**Exercise aim**
Please tally the lines below that contain the string "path" and reply with that figure only.
------------
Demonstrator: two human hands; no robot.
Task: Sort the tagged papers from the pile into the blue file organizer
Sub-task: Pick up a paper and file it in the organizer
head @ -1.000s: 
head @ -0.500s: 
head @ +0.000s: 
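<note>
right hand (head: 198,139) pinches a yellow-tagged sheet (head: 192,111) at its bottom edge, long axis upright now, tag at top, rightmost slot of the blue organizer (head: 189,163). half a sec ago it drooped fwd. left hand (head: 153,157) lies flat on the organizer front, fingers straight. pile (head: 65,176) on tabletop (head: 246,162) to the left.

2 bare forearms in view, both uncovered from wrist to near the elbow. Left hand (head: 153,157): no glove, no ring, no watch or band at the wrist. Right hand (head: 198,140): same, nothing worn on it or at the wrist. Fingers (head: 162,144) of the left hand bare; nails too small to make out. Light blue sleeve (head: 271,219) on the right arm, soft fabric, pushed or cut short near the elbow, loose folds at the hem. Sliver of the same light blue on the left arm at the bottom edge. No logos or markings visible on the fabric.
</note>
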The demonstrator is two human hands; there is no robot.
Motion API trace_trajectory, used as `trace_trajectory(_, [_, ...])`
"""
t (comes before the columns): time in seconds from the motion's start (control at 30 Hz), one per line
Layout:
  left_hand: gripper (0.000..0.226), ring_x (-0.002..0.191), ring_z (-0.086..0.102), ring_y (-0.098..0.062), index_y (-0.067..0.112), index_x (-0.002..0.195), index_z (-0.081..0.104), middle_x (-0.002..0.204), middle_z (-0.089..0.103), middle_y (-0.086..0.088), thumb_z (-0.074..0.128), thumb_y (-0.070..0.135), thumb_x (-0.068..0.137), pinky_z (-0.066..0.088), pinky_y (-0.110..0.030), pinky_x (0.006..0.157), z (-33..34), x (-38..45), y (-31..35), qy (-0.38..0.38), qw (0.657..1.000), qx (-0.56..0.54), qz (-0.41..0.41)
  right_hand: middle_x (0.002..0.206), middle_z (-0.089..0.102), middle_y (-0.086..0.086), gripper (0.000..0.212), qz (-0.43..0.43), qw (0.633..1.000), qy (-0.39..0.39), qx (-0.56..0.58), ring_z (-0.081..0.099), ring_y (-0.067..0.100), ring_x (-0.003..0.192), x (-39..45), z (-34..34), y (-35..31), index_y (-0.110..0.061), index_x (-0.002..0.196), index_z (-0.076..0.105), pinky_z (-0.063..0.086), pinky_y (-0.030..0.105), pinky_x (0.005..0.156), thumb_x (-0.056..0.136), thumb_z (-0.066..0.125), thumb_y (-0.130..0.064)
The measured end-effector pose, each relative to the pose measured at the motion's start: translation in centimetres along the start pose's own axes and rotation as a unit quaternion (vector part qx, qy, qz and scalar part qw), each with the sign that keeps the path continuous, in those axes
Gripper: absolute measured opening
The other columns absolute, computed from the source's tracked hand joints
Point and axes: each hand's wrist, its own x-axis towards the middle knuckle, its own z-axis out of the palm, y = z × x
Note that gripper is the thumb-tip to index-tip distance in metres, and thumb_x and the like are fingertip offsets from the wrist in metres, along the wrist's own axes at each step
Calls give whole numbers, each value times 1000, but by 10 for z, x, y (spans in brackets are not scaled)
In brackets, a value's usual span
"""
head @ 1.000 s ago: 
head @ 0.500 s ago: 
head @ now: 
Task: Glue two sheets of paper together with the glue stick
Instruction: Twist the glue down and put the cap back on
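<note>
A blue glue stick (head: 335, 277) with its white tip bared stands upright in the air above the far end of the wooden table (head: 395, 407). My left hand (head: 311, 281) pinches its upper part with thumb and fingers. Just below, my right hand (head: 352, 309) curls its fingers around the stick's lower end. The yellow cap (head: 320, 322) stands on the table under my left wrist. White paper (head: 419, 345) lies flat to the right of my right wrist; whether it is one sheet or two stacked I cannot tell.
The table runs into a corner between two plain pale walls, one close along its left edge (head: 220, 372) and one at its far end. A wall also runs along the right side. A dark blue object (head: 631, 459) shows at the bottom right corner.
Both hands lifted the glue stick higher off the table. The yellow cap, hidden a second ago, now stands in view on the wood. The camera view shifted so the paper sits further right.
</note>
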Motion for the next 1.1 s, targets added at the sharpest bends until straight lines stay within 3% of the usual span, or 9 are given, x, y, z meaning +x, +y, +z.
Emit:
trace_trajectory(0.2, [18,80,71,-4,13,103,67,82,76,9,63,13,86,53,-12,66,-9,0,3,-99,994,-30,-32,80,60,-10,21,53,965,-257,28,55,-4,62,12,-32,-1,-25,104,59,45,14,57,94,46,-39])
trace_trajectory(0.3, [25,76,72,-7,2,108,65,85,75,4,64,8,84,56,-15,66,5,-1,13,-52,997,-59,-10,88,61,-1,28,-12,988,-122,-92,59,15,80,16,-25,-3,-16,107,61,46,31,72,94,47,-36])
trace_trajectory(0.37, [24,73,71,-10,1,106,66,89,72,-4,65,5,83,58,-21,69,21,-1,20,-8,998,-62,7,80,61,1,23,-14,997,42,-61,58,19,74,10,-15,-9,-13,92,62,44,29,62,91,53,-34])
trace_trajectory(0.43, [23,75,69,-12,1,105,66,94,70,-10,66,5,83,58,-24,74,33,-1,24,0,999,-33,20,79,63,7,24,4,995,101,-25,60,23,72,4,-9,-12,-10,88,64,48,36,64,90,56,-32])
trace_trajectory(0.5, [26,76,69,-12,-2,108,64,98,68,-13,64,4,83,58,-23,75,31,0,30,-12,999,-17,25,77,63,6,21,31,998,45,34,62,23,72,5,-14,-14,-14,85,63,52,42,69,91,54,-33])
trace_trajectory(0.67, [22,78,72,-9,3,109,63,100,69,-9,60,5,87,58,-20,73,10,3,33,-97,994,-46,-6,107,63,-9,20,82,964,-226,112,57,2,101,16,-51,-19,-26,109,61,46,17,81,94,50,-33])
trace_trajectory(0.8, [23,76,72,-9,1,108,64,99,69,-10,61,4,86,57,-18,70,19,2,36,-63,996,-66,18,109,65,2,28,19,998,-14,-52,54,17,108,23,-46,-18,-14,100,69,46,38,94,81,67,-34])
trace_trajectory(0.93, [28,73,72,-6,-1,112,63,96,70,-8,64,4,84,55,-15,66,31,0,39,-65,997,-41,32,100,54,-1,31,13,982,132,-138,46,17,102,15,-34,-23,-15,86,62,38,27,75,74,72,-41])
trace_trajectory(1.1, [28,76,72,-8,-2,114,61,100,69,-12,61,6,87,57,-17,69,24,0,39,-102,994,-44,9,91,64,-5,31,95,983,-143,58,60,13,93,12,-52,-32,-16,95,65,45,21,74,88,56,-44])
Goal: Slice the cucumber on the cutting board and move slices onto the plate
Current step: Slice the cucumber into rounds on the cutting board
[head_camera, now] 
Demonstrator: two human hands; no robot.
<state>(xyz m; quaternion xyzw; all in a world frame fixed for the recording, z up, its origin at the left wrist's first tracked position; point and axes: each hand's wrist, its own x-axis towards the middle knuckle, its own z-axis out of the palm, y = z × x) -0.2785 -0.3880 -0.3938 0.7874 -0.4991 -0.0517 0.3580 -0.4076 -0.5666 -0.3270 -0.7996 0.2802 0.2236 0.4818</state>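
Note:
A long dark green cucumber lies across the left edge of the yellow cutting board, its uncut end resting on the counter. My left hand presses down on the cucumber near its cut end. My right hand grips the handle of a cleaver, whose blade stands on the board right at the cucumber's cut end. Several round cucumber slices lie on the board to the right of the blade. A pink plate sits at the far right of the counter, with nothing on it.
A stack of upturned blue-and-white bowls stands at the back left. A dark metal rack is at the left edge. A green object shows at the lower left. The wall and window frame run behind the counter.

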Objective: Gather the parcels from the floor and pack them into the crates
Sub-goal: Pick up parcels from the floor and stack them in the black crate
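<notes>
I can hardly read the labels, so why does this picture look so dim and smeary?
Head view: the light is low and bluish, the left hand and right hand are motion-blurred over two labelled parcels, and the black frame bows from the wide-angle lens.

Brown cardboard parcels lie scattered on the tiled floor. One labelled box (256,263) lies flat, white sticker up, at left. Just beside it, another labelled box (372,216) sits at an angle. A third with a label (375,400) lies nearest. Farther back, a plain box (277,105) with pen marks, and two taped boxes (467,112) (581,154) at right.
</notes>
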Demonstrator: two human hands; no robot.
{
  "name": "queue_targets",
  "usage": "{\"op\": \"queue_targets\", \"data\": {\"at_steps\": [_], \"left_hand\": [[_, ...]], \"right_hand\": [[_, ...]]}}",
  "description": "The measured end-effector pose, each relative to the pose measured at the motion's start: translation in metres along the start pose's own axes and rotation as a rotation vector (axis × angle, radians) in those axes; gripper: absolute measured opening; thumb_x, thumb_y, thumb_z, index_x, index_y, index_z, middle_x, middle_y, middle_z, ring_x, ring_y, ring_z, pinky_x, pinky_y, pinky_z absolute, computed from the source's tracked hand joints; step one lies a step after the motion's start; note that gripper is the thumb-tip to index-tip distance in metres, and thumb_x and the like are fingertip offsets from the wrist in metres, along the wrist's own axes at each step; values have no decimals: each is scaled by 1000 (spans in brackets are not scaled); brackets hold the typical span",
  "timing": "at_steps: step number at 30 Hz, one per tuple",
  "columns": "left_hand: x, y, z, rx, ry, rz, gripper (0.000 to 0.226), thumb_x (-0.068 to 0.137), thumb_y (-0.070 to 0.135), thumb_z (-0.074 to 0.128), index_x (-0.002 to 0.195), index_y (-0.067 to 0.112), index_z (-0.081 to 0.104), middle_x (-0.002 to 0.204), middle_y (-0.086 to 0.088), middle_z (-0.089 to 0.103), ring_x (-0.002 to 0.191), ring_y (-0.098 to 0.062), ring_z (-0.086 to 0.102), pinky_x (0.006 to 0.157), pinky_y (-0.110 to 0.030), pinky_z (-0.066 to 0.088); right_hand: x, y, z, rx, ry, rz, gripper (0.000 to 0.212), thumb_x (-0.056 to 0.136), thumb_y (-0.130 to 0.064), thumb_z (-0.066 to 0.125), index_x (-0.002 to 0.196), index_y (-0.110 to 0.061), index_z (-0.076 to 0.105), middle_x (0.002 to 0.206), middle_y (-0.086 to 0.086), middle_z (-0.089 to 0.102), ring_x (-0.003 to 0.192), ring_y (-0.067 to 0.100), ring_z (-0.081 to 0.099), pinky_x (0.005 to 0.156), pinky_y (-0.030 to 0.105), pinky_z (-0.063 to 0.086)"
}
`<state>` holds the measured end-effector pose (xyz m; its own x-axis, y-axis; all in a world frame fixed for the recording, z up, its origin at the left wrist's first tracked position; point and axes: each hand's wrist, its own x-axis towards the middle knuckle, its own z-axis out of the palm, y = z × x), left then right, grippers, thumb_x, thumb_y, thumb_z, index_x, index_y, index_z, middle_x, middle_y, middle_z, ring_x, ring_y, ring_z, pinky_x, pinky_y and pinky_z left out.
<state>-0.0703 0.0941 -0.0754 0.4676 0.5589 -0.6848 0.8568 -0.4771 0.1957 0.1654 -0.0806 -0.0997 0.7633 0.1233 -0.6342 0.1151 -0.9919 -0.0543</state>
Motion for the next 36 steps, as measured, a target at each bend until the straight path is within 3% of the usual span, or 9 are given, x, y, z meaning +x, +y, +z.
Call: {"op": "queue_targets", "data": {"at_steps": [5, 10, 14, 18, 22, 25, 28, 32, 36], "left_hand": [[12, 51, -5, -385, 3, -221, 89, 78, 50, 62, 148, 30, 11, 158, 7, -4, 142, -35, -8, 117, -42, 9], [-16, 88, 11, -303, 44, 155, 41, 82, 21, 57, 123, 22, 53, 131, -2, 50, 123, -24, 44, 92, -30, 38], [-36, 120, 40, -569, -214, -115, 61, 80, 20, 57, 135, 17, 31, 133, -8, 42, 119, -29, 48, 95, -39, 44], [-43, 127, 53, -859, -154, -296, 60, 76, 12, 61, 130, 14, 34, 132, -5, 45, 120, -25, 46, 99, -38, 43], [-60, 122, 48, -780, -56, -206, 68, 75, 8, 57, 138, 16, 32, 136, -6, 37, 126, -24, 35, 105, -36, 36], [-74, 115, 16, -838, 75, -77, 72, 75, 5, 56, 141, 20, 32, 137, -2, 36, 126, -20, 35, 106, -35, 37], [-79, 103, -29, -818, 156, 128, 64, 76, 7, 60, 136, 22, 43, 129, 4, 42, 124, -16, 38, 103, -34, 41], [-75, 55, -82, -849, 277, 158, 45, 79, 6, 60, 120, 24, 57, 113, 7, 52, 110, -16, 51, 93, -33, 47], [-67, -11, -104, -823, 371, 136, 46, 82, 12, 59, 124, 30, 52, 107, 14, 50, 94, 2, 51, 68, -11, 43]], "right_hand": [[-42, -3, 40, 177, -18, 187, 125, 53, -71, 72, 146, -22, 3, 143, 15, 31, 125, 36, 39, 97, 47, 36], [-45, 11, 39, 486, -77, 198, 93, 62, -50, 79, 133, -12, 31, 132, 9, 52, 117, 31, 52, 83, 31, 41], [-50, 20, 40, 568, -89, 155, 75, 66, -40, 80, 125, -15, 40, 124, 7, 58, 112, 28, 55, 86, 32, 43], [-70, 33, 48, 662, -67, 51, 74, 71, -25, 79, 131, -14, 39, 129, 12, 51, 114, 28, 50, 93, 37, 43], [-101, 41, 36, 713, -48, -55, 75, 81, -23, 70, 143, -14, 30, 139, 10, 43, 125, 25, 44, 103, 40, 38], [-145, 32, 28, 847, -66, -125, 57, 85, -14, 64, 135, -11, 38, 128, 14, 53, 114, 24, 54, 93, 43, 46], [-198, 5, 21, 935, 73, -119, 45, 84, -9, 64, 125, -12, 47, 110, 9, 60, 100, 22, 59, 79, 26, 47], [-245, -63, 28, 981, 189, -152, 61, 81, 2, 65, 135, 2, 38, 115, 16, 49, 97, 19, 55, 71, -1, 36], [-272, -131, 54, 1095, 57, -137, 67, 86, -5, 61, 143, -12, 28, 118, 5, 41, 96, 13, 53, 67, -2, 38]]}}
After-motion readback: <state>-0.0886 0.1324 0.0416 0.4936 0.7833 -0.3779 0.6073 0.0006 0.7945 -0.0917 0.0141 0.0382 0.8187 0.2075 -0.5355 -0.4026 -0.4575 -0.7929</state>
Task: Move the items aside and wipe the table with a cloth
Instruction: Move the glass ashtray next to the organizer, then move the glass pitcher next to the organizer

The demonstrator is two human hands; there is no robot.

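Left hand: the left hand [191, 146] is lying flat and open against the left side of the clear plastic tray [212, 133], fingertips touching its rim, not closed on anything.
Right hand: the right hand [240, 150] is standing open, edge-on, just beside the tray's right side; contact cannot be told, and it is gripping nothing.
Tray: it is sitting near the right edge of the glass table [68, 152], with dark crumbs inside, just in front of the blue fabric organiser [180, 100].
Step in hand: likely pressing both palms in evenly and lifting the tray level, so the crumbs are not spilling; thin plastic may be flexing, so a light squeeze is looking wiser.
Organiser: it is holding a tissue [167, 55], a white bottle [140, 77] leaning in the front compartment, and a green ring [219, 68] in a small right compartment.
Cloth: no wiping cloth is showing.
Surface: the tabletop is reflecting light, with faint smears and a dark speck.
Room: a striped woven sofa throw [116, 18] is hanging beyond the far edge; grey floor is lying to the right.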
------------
**Solution**
2